This cognitive interpretation of what motivates one to act could be accused of intellectualism. What about agents who, though understanding that X would be the appropriate course of action, do not undertake it, perhaps out of sloth?

A possible answer is that Maṇḍana’s theory describes the behaviour of ideal agents, who are able to evaluate rationally what is the best means to a coveted goal. Alternatively, one might suggest (as hinted at at the end of section 11.2) that even such irrational people would be impelled to act, even if they then do not physically undertake any act. The iṣṭasādhanatā is a motivator even for them, although they do not act correspondingly. One might think of the comparable case of someone who intensely desires an ice-cream and comes to know that great ice-creams are available in a given part of the city. They are ready to go there, but undergo an accident and are prevented from going. Although they do not practically act, the knowledge about the ice-cream shop did act as motivator for them.

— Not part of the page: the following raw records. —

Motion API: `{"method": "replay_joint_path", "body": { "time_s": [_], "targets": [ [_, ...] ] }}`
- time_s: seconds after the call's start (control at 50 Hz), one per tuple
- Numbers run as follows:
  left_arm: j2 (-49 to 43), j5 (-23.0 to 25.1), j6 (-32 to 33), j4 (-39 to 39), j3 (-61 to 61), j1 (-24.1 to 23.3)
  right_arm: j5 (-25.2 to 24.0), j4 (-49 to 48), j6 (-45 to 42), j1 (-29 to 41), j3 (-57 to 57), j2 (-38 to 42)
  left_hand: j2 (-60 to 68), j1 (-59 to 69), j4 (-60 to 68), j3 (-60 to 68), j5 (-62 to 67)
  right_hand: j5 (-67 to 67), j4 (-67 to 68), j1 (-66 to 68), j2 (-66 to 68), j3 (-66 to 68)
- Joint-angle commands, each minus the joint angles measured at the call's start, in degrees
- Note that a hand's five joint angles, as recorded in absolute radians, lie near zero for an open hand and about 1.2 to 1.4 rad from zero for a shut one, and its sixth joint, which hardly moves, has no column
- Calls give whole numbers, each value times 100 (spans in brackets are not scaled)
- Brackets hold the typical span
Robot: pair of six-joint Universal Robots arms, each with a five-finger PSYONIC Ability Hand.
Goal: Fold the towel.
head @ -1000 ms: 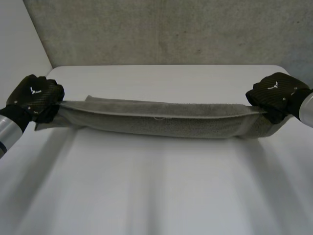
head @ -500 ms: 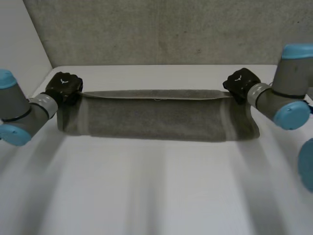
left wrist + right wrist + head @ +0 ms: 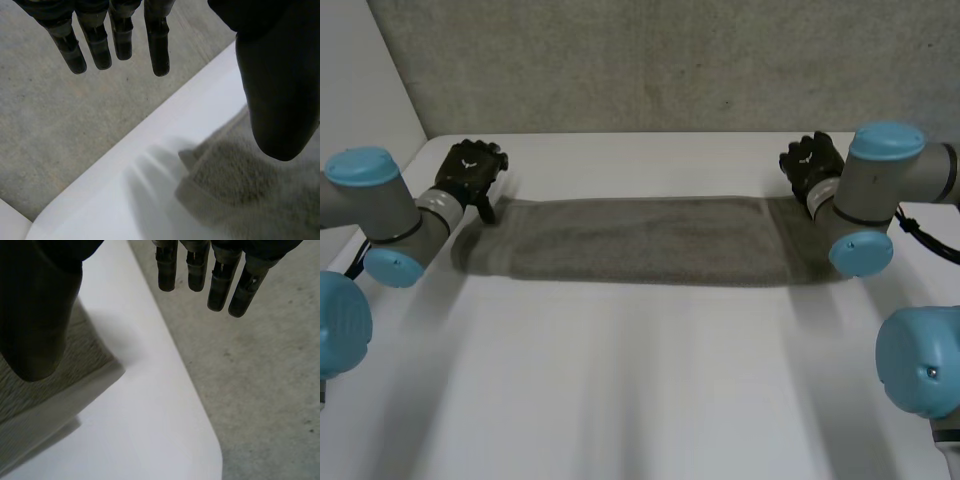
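A grey towel (image 3: 640,238) lies folded into a long flat strip across the far part of the white table (image 3: 640,380). My left hand (image 3: 470,172) hovers just past the strip's far left corner (image 3: 210,170), fingers (image 3: 117,37) straight and apart from the thumb (image 3: 272,90), holding nothing. At the far right corner (image 3: 85,362) my right hand (image 3: 812,162) stands the same way: fingers (image 3: 197,267) straight, thumb (image 3: 37,320) over the towel's end, nothing gripped.
The table's rounded far corners (image 3: 210,450) and far edge (image 3: 125,145) lie right by both hands, with a speckled grey floor (image 3: 650,60) beyond. My arms' blue-capped joints (image 3: 865,200) stand over both ends of the towel.
Both hands carried the towel's edge toward the far side, laid it down flat, and let go; their fingers went from curled on the cloth to straight.
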Motion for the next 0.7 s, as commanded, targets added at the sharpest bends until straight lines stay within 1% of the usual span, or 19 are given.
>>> {"method": "replay_joint_path", "body": {
  "time_s": [0.02, 0.06, 0.1, 0.12, 0.16, 0.22, 0.26, 0.28, 0.32, 0.34, 0.38, 0.42, 0.5, 0.56, 0.58, 0.6, 0.64, 0.66, 0.7],
  "targets": [
    [675, -330, -290, -92, -581, -59, 5, 105, 676, 52, 49, -492, -287, -274, -343, -293, -228, -343, -410, -505, -453, -373],
    [921, -410, -404, -109, -827, -42, 5, 167, 913, 52, 102, -659, -270, -257, -326, -276, -211, -343, -410, -505, -453, -373],
    [1455, -480, -640, -92, -1465, 2, -13, 533, 1403, 8, 372, -1035, -253, -241, -309, -259, -195, -343, -410, -505, -453, -373],
    [1457, -480, -641, -92, -1469, 2, -13, 536, 1405, 8, 374, -1037, -253, -241, -309, -259, -195, -343, -410, -505, -453, -373],
    [2052, -454, -825, -57, -2256, 37, -118, 1061, 1808, -53, 872, -1448, -170, -157, -225, -176, -111, -343, -410, -505, -453, -373],
    [2345, -436, -887, -12, -2638, 73, -171, 1292, 1915, -89, 1192, -1669, -152, -140, -208, -158, -94, -343, -410, -505, -453, -373],
    [2879, -401, -905, 127, -3329, 90, -486, 1668, 1915, -185, 1935, -1993, -119, -106, -175, -125, -60, -343, -410, -505, -453, -373],
    [2881, -401, -905, 128, -3332, 90, -488, 1670, 1915, -185, 1939, -1995, -118, -106, -174, -125, -60, -343, -410, -505, -453, -373],
    [3293, -375, -914, 355, -3883, 99, -820, 1836, 1801, -212, 2638, -2231, -18, -5, -73, -24, 41, -343, -410, -505, -453, -373],
    [3294, -374, -914, 357, -3886, 99, -822, 1837, 1801, -212, 2642, -2232, -18, -5, -73, -24, 41, -343, -410, -505, -453, -373],
    [3453, -366, -914, 489, -4123, 99, -874, 1837, 1705, -238, 3184, -2337, -18, -5, -73, -24, 41, -343, -410, -505, -453, -373],
    [3654, -374, -931, 707, -4534, 90, -874, 1828, 1678, -290, 3395, -2364, -51, -39, -107, -57, 7, -343, -410, -505, -453, -373],
    [3831, -383, -966, 866, -4861, 81, -918, 1731, 1678, -449, 3767, -2373, -118, -106, -174, -125, -60, -343, -410, -505, -453, -373],
    [3980, -383, -1090, 1042, -5072, 55, -927, 1380, 1678, -572, 4048, -2364, -135, -123, -191, -142, -77, -82, -150, -244, -192, -113],
    [4015, -383, -1185, 1173, -5133, 55, -936, 1153, 1678, -624, 4179, -2364, -135, -123, -191, -142, -77, 351, 283, 189, 241, 320],
    [4015, -383, -1186, 1174, -5134, 55, -936, 1151, 1678, -625, 4180, -2364, -135, -123, -191, -142, -77, 355, 288, 193, 245, 325],
    [4024, -409, -1431, 1436, -5230, 38, -927, 635, 1678, -721, 4355, -2355, -135, -123, -191, -142, -77, 1545, 1477, 1383, 1434, 1514],
    [4024, -410, -1432, 1438, -5231, 37, -927, 633, 1678, -722, 4356, -2355, -135, -123, -191, -142, -77, 1549, 1482, 1388, 1439, 1519],
    [4024, -427, -1686, 1578, -5336, 46, -953, 283, 1678, -757, 4443, -2355, -119, -106, -174, -125, -60, 2636, 2568, 2474, 2526, 2605]
  ]
}}
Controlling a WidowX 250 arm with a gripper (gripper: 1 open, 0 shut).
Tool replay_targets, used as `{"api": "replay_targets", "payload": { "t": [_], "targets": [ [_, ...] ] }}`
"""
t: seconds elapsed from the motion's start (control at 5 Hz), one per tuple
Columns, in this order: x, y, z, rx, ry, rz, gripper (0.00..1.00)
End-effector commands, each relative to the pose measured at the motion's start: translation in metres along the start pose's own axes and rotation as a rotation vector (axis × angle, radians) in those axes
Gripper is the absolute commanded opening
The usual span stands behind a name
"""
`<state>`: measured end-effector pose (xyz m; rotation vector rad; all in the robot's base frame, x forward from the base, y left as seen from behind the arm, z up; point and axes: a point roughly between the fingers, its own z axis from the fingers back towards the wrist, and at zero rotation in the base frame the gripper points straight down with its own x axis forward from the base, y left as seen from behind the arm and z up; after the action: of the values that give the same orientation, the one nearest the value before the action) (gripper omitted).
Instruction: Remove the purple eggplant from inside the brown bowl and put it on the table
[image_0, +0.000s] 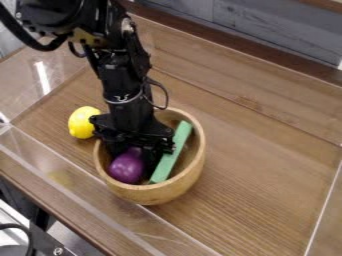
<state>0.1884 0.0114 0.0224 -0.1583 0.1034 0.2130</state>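
The brown bowl (187, 172) sits left of the table's (267, 150) middle. In its left half lies the purple eggplant (127, 168), fat end toward the camera and stem end hidden under the gripper. My gripper (134, 143) reaches straight down into the bowl. Its dark fingers (112, 138) hold the eggplant's upper end between them. The black arm rises up and to the left out of the bowl.
A flat green block (170, 152) leans inside the bowl's right half, next to the eggplant. A yellow lemon (83, 122) lies on the table against the bowl's left rim. Clear acrylic walls (54, 190) run along the table's edges.
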Motion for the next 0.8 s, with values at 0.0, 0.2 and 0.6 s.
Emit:
{"api": "replay_targets", "payload": {
  "t": [0.0,0.2,0.6],
  "targets": [
    [-0.013,-0.002,-0.002,-0.017,0.066,0.032,0.0],
    [-0.008,-0.003,0.004,-0.028,0.061,0.043,0.0],
    [0.004,-0.005,0.02,-0.054,0.049,0.06,0.0]
  ]
}}
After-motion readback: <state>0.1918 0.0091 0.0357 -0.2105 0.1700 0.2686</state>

Correspondingly, pravṛtti is used as a synonym of prayatna `effort’ and indicates the undertaking of an activity, not yet its realisation. Similarly, a person said to be pravṛtta is one who has already conceived the decision to undertake an action, although no movement can be seen yet.

A preliminary understanding of pratibhā

Within chapter 11 of his masterpiece, the Vidhiviveka `Discernment about prescription’, Maṇḍana identifies the core element which causes people to undertake actions. Maṇḍana expands on Kumārila’s intuition about human behaviour being always goal-oriented by offering a radical reductionist hypothesis. According to this hypothesis, being a motivator is nothing but communicating that the action to be undertaken is an instrument to some coveted result. In this sense, prescribing X to people desiring Y is nothing but explaining that X is the means to achieve Y.

At this point, Maṇḍana introduces some opponents, mainly one upholding pratibhā.

The term pratibhā is found in Bhartṛhari, whom Maṇḍana extensively quotes in chapter 11 of his Vidhiviveka. It is clear that Maṇḍana suggests the pratibhā as an alternative way of making sense of what motivates people to act. In this sense, pratibhā is a pravartaka `motivator’, something causing one to act. It is the key alternative to Maṇḍana’s own proposal that the knowledge that the enjoined action will lead to a desired result is what causes people to act. The pratibhā theory radically opposes this one.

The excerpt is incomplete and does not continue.